I am new to x86_64 assembly programming. I was writing simple "Hello World" program in x86_64 assembly. Below is my code, which runs perfectly fine.
global _start
section .data
msg: db "Hello to the world of SLAE64", 0x0a
mlen equ $-msg
section .text
_start:
mov rax, 1
mov rdi, 1
mov rsi, msg
mov rdx, mlen
syscall
mov rax, 60
mov rdi, 4
syscall
Now when I disassemble in gdb, it gives below output:
(gdb) disas
Dump of assembler code for function _start:
=> 0x00000000004000b0 <+0>: mov eax,0x1
0x00000000004000b5 <+5>: mov edi,0x1
0x00000000004000ba <+10>: movabs rsi,0x6000d8
0x00000000004000c4 <+20>: mov edx,0x1d
0x00000000004000c9 <+25>: syscall
0x00000000004000cb <+27>: mov eax,0x3c
0x00000000004000d0 <+32>: mov edi,0x4
0x00000000004000d5 <+37>: syscall
End of assembler dump.
My question is why NASM behaves in such way? I know it changes instructions based on opcode, but I am not sure about same behaviour with registers.
Also does this behaviour affects functionality of executable?
I am using Ubuntu 16.04 (64 bit) installed in VMware on i5 processor.
Thank you in advance.
In 64-bit mode mov eax, 1
will clear the upper part of the rax
register (see here for an explanation) thus mov eax, 1
is semantically equivalent to mov rax, 1
.
The former however spare a REX.W (48h
numerically) prefix (a byte necessary to specify the registers introduced with x86-64), the opcode is the same for both instructions (0b8h
followed by a DWORD or a QWORD).
So the assembler goes ahead and picks up the shortest form.
This is a typical behavior of NASM, see Section 3.3 of the NASM's manual where the example of [eax*2]
is assembled as [eax+eax]
to spare the disp32
field after the SIB byte1 ([eax*2]
is only encodable as [eax*2+disp32]
where the assembler set disp32
to 0).
I was unable to force NASM to emit a real mov rax, 1
instruction (i.e. 48 B8 01 00 00 00 00 00 00 00
) even by prefixing the instruction with o64
.
If a real mov rax, 1
is needed (this is not your case), one must resort to assembling it manually with db
and similar.
EDIT: Peter Cordes' answer shows that there is, in fact, a way to tell NASM not to optimize an instruction with the strict
modifier.
mov rax, STRICT 1
produces the 10-byte version of the instruction (mov r64, imm64
) while mov rax, STRICT DWORD 1
produces a 7-byte version (mov r64, imm32
where imm32
is sign-extended before use).
Side note: It's better to use the RIP-relative addressing, this avoids 64-bit immediate constants (thus reducing code size) and is mandatory in MacOS (in case you cared).
Change the mov esi, msg
to lea esi, [REL msg]
(RIP-relative is an addressing mode so it needs an "addressing", the square bracket, to avoid reading from that address we use lea
that only computes the effective address but does no access).
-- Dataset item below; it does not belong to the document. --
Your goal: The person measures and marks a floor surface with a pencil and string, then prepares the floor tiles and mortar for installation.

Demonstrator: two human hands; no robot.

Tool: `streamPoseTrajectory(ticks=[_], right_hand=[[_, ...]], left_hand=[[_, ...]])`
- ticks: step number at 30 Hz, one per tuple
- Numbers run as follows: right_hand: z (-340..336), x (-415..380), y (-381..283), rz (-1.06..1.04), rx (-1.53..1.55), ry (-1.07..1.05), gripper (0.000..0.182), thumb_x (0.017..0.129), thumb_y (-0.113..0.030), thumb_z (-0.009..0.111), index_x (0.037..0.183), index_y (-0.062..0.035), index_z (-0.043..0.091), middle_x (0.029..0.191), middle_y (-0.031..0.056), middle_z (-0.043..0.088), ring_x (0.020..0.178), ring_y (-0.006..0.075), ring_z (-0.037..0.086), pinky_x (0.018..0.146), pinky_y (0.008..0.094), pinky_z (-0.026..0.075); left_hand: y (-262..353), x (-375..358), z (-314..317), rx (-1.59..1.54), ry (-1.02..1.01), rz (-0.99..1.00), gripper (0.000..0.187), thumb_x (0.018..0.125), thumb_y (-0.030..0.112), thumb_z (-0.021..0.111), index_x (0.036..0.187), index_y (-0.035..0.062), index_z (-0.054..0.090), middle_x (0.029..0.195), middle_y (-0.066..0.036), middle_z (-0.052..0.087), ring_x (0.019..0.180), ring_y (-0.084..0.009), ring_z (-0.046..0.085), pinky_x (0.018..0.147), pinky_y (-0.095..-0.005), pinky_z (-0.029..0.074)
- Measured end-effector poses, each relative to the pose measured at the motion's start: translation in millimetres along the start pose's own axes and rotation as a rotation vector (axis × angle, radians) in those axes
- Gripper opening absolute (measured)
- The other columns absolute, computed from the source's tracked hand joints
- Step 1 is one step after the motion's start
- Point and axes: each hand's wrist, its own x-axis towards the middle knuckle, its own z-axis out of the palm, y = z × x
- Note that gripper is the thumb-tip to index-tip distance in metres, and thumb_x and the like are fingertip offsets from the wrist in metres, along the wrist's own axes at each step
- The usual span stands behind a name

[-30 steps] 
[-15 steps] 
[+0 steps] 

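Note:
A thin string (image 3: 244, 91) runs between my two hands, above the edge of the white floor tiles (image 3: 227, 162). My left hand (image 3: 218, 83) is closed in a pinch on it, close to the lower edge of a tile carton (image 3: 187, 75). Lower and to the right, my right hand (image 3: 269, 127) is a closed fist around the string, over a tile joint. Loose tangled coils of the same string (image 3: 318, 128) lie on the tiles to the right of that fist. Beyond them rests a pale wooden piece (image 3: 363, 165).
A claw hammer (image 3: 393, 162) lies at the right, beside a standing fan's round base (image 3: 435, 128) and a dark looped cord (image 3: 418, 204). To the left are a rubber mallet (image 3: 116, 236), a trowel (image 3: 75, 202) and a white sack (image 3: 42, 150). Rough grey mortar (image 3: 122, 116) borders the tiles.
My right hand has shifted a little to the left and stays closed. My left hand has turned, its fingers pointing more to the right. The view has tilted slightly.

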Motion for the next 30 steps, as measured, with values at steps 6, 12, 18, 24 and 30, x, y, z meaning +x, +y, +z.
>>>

You can use the directive DEFAULT REL
to avoid typing REL
in each memory access.
I was under the impression that the Mach-O file format required PIC code but this may not be the case.
1 The Scale Index Base byte, used to encode the new addressing mode introduced back then with the 32-bit mode.
This is a perfectly safe and useful optimization, very similar to using an 8-bit immediate instead of a 32-bit immediate when you write add eax, 1
.
NASM only optimizes when the shorter form of the instruction has an identical architectural effect, because mov eax,1
implicitly zeros the upper 32 bits of RAX.
But note that YASM doesn't do it, so it's a good idea to make the optimization yourself in the asm source, if you care about code-size (even indirectly for performance reasons).
For instructions where 32 and 64-bit operand size wouldn't be equivalent if you had very large (or negative) numbers, you need to use 32-bit operand-size explicitly even if you're assembling with NASM instead of YASM, if you want the size / performance advantage of 32-bit operand-size.
The advantages of using 32bit registers/instructions in x86-64
For 32-bit constants that don't have their high bit set, zero or sign extending them to 64 bits gives an identical result. Thus it's a pure optimization to assemble mov rax, 1
to a 5-byte mov r32, imm32
(with implicit zero extension to 64 bits) instead of a 7-byte mov r/m64, sign_extended_imm32
.
On all current x86 CPUs, the only performance difference between that and the 7-byte encoding is code-size, so only indirect effects like alignment and L1I$ pressure are a factor. Internally it's just a mov-immediate, so this optimization doesn't change the microarchitectural effect of your code either (except of course for code-size / alignment / how it packs in the uop cache).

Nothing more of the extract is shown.